As another dry, endless lecture ground to an end and the Admiral finished with his perfunctory "Any questions?", one intrepid cadet raised his hand. It took the Admiral a second or two to register that someone was actually taking him up on his offer for further enlightenment. He put down his briefcase and fixed his rheumy gaze upon the young man.

"Yes, cadet?" the Admiral asked.

"Sir," the cadet began, "I wondered about the starship Voyager."

"What about it?" growled Hahn.

"Well, sir," explained the youngster, "I had seen in last night's reading much made of other ships of her era, the Enterprise, for example, and the Excelsior. And of the Intrepid class ships, I saw quite a bit about the USS Intrepid and the Bellerophon. But very little about Voyager. Why is that?"

The Admiral frowned. "If you read the assignment, then you know why there's not much in the history books about her," he growled. This upstart was keeping him from his afternoon tea and nap.

"But what happened to her, Sir? We're only told that she was commissioned in 2371 and not much else. I'm curious."

Admiral Hahn sighed. "A mistake," he growled.

"Sir?"

"Voyager was a huge mistake. A waste of personnel and expensive materiel." He took a deep breath, clasped his hands behind him, and looked up at the ceiling. He began to recite the story of the USS Voyager, chapter and verse.

"The starship Voyager, under the command of Kathryn E. Janeway, one of the first Starfleet ships to be equipped with bioneural circuitry and an Emergency Medical Holographic program.

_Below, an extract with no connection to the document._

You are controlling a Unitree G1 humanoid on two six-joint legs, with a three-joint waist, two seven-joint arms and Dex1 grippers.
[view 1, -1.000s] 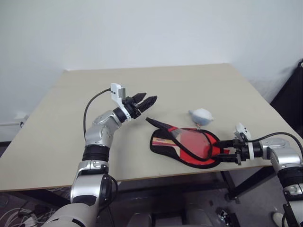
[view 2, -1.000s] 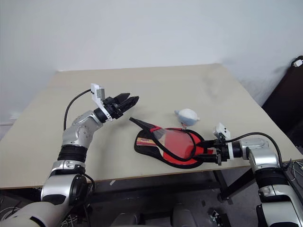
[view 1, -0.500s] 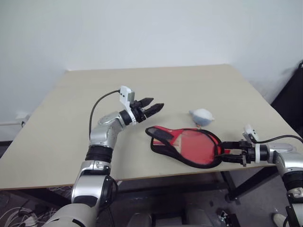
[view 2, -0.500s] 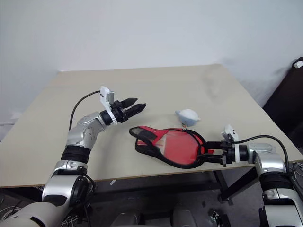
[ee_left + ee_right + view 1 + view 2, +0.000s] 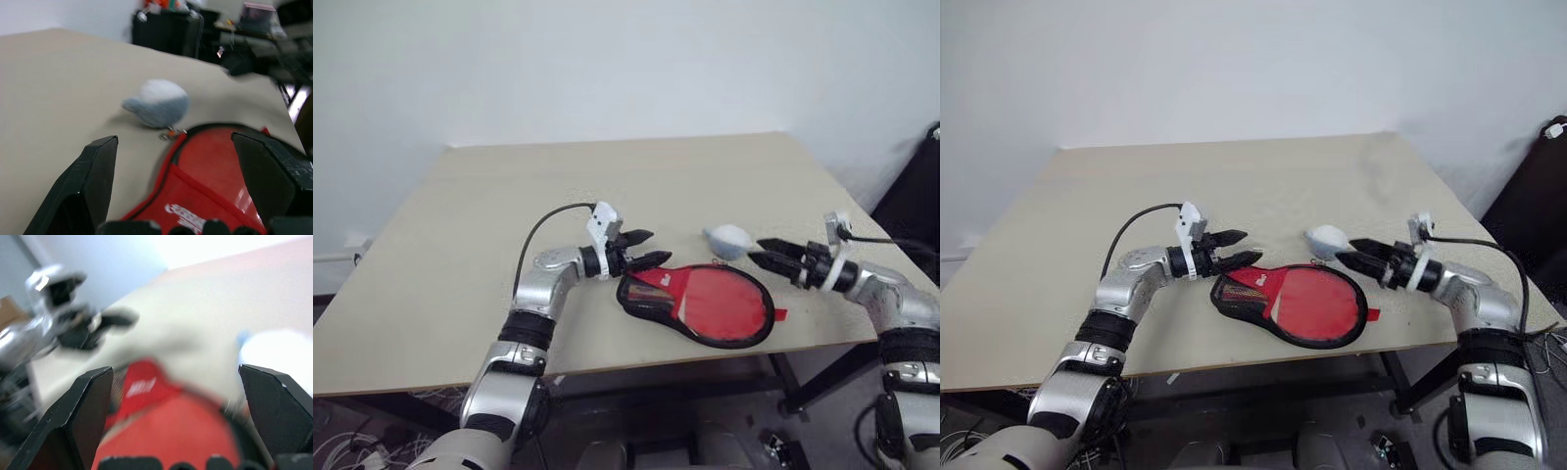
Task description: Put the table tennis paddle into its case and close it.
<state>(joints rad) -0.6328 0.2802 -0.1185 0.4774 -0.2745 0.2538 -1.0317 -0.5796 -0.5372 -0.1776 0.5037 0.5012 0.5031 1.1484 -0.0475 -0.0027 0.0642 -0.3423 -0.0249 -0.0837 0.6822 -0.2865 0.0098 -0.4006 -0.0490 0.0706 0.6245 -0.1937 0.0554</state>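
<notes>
Beige desk point(image 5: 489, 245): case point(image 5: 700, 304) is lying flat, paddle inside; both tools, left point(image 5: 644, 250) and right point(image 5: 771, 253), are hovering wide open, empty; grab the zip edging near 9 o'clock

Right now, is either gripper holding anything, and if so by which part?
Nothing is held. The left gripper is open at the case's handle end; the right gripper is open above the table, clear of the case.

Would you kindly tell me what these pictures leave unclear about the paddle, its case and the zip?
- Red table tennis paddle: its wooden handle is hidden under the black-edged soft case's red flap, head views.
- Zip: too small in the head views to tell how far it is closed; the right wrist view is blurred.
- Small grey-blue round lump: what it is stays unclear.
</notes>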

The first ship to be fitted with a class-9 warp drive. Constructed at Utopia Planitia Shipyards and launched with great fanfare from Earth Station McKinley on Stardate 48038.5, 2371. Began her first mission from Deep Space 9, to track down a Maquis ship in the Badlands."

He brought his gaze down from the ceiling and his hands from behind his back. He leaned on the podium and stared at the suddenly rapt faces staring back at him.

"She left on her maiden voyage and simply, ladies and gentlemen, disappeared. Never to be heard from again."

"Never?" squeaked another cadet.

"Was no one sent to look for her?" asked a third.

"Of course we looked for her!" the Admiral asserted impatiently. "There was no trace of her. Not even a warp signature."

"All those people . . . ," sighed a misty-eyed young woman.

"Oh, Starfleet gave them a proper funeral. Full Starfleet honors and all that," the Admiral said. "But she's best forgotten. No sense dwelling on it. Someone, somewhere along the line, made a mistake. Not that we don't, well that I don't have some ideas about whose fault it was, but—," he looked at his chronometer. "Well, enough about that. Any more questions?" He looked around at the still thoughtful faces turned toward him. Satisfied that no more probing inquiries into the fate of the long-lost, star-crossed Voyager were forthcoming, Admiral Hahn picked up his briefcase and lurched toward the door, muttering something about expensive ships and women drivers.